Goal of the exercise ▸
Return only the stretch of the material below that begins with the line containing "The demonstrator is" and ends with the line containing "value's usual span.", exactly; both of those lines belong to it.

Top of Data provided

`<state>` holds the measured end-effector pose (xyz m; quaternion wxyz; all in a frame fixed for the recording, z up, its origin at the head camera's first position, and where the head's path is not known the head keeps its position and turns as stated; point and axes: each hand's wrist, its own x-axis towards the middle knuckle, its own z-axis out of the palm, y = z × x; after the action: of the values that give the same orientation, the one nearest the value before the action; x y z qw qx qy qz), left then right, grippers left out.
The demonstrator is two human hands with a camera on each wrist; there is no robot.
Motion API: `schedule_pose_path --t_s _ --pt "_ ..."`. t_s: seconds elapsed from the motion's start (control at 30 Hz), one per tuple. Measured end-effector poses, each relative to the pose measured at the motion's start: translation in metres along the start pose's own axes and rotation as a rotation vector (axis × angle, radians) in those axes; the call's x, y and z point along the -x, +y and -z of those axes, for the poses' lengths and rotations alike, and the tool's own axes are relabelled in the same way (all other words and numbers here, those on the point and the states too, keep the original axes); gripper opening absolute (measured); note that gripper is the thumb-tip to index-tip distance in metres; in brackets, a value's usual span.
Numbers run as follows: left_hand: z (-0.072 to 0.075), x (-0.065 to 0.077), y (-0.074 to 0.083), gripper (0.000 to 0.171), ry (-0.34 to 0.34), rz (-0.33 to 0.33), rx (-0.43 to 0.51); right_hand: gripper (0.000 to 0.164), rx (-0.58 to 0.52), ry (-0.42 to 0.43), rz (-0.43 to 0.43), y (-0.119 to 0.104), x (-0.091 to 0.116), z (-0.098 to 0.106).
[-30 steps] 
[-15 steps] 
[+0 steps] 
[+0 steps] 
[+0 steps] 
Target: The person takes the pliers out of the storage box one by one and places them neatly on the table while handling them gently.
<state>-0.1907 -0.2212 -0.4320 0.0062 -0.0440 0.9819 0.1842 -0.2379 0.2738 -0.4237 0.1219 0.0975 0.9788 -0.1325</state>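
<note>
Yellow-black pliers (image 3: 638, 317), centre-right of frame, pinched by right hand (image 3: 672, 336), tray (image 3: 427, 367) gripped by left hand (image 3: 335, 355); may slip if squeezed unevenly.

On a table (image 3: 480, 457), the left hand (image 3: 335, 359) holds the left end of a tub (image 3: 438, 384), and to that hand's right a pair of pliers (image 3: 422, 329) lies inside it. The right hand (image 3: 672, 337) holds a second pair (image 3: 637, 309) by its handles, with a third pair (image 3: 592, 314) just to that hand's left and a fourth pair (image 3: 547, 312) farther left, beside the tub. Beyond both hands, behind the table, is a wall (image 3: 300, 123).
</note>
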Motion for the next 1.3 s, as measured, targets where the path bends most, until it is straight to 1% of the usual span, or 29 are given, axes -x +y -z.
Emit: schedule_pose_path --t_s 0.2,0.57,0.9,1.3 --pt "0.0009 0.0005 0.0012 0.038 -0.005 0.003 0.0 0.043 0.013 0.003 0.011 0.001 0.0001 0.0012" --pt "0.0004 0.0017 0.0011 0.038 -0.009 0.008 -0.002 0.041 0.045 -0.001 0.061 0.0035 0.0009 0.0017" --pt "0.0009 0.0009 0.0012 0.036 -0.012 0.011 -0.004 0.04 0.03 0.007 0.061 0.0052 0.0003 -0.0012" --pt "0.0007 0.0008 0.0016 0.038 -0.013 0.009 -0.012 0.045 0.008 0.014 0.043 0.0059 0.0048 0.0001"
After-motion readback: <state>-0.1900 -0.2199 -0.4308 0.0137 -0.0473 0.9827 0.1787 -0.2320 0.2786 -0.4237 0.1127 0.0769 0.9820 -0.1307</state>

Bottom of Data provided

Output below ▸
The demonstrator is two human hands with a camera on each wrist; there is no robot.
Motion API: `schedule_pose_path --t_s _ --pt "_ ..."`. t_s: seconds elapsed from the motion's start (control at 30 Hz), one per tuple. Measured end-effector poses, each relative to the pose measured at the motion's start: translation in metres along the start pose's own axes and rotation as a rotation vector (axis × angle, radians) in those axes; the call's x, y and z point along the -x, +y and -z of those axes, for the poses' lengths and rotations alike, and the tool's own axes are relabelled in the same way (all other words and numbers here, those on the point and the states too, keep the original axes); gripper opening absolute (measured); note that gripper is the thumb-tip to index-tip distance in metres; in brackets, a value's usual span.

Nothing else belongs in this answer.